After John had been committed to prison, Jesus came into Galilee, announcing the good news about God, and saying, ‘The time that was appointed has come; and the kingdom of God is here. Repent and believe the good news.’

THERE are in this summary of the message of Jesus three great, dominant words of the Christian faith.

(1) There is the good news. It was pre-eminently good news that Jesus came to bring to all. If we follow the word evangelion, good news, gospel through the New Testament, we can see at least something of its content.

(a) It is good news of truth (Galatians 2:5; Colossians 1:5). Until Jesus came, it was possible only to guess and grope after God. ‘O that I knew where I might find him,’ cried Job (Job 23:3). Marcus Aurelius said that the soul can see but dimly, and the word he uses is the Greek word for seeing things through water. But with the coming of Jesus we see clearly what God is like. No longer do we need to guess and grope; we know.

(b) It is good news of hope (Colossians 1:23). The ancient world was a pessimistic world. Seneca talked of ‘our helplessness in necessary things’. In the struggle for goodness, humanity was defeated.
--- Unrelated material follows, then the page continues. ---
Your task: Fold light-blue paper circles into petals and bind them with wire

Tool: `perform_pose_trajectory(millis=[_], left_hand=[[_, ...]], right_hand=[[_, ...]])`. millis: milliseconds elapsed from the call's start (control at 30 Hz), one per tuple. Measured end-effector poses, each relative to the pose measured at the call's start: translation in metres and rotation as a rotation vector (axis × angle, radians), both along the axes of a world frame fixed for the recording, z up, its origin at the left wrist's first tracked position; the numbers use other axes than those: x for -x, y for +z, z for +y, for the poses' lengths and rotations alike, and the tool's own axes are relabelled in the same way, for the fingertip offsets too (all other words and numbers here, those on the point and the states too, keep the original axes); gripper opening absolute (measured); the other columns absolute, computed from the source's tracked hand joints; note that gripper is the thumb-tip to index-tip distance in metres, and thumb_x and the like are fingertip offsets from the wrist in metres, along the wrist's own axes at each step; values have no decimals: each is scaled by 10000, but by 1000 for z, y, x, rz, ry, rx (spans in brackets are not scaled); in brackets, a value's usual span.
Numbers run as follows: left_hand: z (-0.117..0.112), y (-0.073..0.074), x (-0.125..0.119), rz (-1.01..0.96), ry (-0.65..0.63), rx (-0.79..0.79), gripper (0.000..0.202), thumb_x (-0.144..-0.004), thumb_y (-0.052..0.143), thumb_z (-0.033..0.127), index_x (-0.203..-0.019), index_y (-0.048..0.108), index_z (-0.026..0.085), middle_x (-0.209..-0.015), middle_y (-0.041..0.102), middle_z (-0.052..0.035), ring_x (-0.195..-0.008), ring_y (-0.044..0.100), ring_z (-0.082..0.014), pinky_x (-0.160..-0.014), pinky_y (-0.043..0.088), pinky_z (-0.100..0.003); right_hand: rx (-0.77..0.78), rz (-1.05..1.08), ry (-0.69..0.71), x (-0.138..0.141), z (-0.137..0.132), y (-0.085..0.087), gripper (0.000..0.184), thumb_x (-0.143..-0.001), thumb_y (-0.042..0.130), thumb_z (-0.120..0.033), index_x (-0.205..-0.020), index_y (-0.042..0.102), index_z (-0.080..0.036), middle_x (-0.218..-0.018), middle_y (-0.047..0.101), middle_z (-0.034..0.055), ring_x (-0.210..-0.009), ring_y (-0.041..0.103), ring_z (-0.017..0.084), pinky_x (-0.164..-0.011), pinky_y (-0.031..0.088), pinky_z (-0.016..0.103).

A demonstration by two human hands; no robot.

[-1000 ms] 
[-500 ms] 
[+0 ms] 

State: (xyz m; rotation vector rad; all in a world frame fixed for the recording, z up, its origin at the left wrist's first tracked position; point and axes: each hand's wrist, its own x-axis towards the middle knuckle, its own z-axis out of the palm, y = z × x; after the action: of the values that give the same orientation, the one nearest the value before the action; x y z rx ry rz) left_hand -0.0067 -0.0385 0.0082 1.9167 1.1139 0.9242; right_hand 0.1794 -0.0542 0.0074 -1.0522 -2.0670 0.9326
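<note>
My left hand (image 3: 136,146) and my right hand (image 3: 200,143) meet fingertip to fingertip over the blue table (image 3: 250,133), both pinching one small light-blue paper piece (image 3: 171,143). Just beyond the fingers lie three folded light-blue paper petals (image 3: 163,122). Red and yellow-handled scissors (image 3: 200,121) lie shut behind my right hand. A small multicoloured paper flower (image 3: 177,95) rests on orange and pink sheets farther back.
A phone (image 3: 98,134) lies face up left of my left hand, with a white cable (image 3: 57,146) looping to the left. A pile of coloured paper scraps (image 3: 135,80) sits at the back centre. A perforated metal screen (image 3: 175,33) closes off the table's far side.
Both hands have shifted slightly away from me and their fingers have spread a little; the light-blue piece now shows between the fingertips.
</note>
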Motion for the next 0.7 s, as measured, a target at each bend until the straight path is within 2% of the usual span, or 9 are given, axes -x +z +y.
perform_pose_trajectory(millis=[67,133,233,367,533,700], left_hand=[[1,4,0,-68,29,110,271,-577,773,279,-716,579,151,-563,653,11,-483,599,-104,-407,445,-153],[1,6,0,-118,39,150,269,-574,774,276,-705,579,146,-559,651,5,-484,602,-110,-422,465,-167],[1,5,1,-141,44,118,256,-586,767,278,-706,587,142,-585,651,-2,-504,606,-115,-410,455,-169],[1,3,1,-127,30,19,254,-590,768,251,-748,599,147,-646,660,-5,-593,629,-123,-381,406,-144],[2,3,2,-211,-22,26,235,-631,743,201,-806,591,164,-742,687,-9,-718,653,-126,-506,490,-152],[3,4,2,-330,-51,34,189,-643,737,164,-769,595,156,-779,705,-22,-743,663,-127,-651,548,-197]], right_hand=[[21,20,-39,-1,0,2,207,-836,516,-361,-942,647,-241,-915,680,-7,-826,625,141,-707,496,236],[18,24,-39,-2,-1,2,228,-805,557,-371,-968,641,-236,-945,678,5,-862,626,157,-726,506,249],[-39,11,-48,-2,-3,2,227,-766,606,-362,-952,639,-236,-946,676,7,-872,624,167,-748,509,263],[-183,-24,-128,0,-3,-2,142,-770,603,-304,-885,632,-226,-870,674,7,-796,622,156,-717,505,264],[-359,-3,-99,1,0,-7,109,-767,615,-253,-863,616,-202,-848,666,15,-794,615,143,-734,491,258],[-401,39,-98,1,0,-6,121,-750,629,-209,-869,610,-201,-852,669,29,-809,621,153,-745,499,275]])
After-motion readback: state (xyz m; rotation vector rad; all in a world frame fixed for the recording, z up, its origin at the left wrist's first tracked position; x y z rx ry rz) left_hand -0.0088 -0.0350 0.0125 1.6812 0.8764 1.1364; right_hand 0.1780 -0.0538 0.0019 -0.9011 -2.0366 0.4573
The coming of Jesus brings hope to the hopeless heart.

(c) It is good news of peace (Ephesians 6:15). The penalty of being human is to have a split personality. In human nature, the beast and the angel are strangely intermingled. It is told that once Schopenhauer, the gloomy philosopher, was found wandering. He was asked, ‘Who are you?’ ‘I wish you could tell me,’ he answered. Robert Burns said of himself, ‘My life reminded me of a ruined temple. What strength, what proportion in some parts! What unsightly gaps, what prostrate ruins in others!’ The human predicament has always been that we are haunted both by sin and by goodness. The coming of Jesus unifies that disintegrated personality into one. We find victory over our warring selves by being conquered by Jesus Christ.
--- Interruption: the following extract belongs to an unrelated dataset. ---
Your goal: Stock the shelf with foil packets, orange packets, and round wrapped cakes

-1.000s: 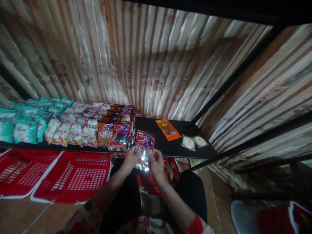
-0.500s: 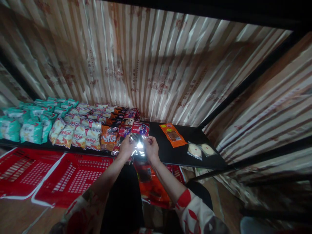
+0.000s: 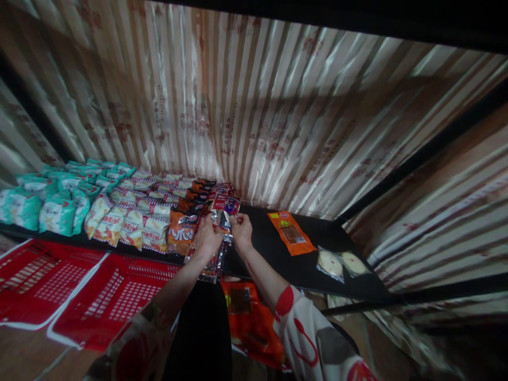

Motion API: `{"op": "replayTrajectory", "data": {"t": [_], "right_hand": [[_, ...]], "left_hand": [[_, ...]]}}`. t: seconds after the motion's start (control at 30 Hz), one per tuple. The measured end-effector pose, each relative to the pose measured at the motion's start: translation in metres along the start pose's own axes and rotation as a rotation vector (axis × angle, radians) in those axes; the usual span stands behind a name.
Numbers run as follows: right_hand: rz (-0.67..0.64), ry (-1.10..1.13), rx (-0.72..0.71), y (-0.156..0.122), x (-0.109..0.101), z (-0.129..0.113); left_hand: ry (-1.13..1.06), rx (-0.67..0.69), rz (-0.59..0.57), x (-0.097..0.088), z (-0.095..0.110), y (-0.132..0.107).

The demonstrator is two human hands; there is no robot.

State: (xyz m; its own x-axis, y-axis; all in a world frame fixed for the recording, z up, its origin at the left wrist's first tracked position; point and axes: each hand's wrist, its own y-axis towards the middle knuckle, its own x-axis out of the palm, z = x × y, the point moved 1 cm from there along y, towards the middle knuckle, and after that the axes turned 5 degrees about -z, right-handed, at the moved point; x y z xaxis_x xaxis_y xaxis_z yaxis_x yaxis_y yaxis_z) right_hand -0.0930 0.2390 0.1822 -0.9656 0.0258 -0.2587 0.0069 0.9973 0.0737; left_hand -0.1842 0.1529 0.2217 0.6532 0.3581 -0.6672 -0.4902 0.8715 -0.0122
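Between my two hands is a shiny dark red and silver snack packet [image 3: 226,203], pinched at its near corners. My left hand [image 3: 209,236] has its fingers closed on the left side, and my right hand [image 3: 241,231] closes on the right side. The packet is over the right end of a row of similar red packets [image 3: 212,267], some partly covered by my left hand. Orange-brown snack bags [image 3: 181,232] stand just left of that row. White striped snack bags [image 3: 154,231] and teal bags [image 3: 56,214] fill the shelf farther left.
On the black shelf [image 3: 262,248], to the right, lie an orange packet [image 3: 292,233] and two clear-wrapped round pale items [image 3: 330,263]. Red baskets [image 3: 115,296] sit below the front edge. Larger orange packets [image 3: 254,328] are underneath near my legs. Corrugated-looking sheeting [image 3: 254,106] backs the shelf.
My hands have brought the packet left, onto the row of red packets, and its silver part now tilts away from the glare. The view has shifted slightly.
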Motion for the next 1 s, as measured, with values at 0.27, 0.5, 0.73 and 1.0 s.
{"op": "replayTrajectory", "data": {"t": [0.27,0.5,0.73,1.0], "right_hand": [[-0.006,-0.19,-0.029,0.019,0.01,-0.014],[-0.01,-0.331,-0.054,0.033,0.019,-0.018],[-0.012,-0.378,-0.086,0.046,0.026,-0.023],[-0.028,-0.429,-0.085,0.057,0.034,-0.026]], "left_hand": [[0.077,0.051,-0.001,0.009,-0.003,0.018],[0.129,0.014,-0.009,0.008,-0.003,0.027],[0.169,0.044,-0.03,0.008,-0.006,0.029],[0.226,0.08,-0.006,0.016,-0.016,0.025]]}}
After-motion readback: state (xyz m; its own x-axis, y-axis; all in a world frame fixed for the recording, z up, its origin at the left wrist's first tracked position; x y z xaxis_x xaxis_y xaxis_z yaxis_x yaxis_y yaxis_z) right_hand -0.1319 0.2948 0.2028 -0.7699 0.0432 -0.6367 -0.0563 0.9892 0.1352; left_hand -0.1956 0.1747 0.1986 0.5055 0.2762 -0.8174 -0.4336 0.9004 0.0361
(d) It is good news of God’s promise (Ephesians 3:6). It is true that the tendency has been to think of a God of threats rather than a God of promises. Non-Christian religions think of a demanding God; only Christianity tells of a God who is more ready to give than we are to ask.
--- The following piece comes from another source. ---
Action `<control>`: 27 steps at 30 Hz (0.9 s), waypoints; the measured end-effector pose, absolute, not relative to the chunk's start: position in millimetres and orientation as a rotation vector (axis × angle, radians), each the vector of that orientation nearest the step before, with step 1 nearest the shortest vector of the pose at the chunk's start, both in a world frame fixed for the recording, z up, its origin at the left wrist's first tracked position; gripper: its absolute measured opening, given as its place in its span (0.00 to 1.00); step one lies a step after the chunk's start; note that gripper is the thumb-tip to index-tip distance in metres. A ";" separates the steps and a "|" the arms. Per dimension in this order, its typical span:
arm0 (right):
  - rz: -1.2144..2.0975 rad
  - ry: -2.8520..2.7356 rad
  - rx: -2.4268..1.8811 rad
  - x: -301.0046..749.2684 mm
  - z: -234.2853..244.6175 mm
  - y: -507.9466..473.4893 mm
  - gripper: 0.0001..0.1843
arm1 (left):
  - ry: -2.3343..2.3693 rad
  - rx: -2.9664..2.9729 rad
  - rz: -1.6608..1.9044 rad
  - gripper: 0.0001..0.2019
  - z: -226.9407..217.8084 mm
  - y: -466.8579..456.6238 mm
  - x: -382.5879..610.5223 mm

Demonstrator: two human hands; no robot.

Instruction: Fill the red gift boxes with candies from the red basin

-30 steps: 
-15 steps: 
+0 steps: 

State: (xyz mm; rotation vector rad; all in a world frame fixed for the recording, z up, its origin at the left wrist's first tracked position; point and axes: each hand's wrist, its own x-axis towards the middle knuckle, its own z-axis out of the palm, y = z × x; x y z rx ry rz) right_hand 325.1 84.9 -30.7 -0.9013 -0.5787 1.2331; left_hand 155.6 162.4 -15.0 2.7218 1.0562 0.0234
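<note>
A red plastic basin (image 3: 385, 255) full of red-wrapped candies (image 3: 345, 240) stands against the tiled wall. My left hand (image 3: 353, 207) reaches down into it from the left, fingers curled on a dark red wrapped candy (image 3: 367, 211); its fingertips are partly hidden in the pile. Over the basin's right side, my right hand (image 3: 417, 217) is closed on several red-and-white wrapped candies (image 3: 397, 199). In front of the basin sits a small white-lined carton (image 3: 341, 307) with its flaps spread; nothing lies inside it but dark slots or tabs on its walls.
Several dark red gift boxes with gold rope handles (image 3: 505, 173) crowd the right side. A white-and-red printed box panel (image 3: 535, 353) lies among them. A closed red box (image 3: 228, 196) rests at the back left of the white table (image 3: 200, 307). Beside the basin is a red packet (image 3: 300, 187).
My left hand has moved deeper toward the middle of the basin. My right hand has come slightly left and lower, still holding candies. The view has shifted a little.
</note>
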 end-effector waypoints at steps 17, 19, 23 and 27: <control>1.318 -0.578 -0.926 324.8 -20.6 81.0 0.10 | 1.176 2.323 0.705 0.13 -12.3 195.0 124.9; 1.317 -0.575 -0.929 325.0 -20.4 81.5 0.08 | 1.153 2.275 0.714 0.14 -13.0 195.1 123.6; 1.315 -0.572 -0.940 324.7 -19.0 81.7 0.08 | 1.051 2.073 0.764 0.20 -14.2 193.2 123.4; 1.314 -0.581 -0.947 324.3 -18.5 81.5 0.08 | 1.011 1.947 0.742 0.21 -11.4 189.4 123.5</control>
(e) It is good news of immortality (2 Timothy 1:10). To the pagan, life was the road to death; but Jesus came with the good news that we are on the way to life rather than death.

(f) It is good news of salvation (Ephesians 1:13). That salvation is not merely a negative thing; it is also positive. It is not simply liberation from penalty and escape from past sin; it is the power to live life victoriously and to conquer sin. The message of Jesus is good news indeed.

(2) There is the word repent. Now repentance is not so easy as sometimes we think. The Greek word metanoia literally means a change of mind. We are very apt to confuse two things – sorrow for the consequences of sin and sorrow for sin. Many people become desperately sorry because of the mess that sin has got them into, but they know very well that, if they could be reasonably sure that they could escape the consequences, they would do the same thing again. It is not the sin that they hate; it is its consequences.

Real repentance means coming not only to be sorry for the consequences of sin but to hate sin itself. Long ago, that wise old writer, Montaigne, wrote in his autobiography, ‘Children should be taught to hate vice for its own texture, so that they will not only avoid it in action, but abominate it in their hearts – that the very thought of it may disgust them whatever form it takes.’ Repentance means that anyone who was in love with sin comes to hate sin because of its exceeding sinfulness.

(3) There is the word believe. ‘Believe’, says Jesus, ‘in the good news.’ To believe in the good news simply means to take Jesus at his word, to believe that God is the kind of God that Jesus has told us about, to believe that God so loves the world that he will make any sacrifice to bring us back to himself, to believe that what sounds too good to be true is really true.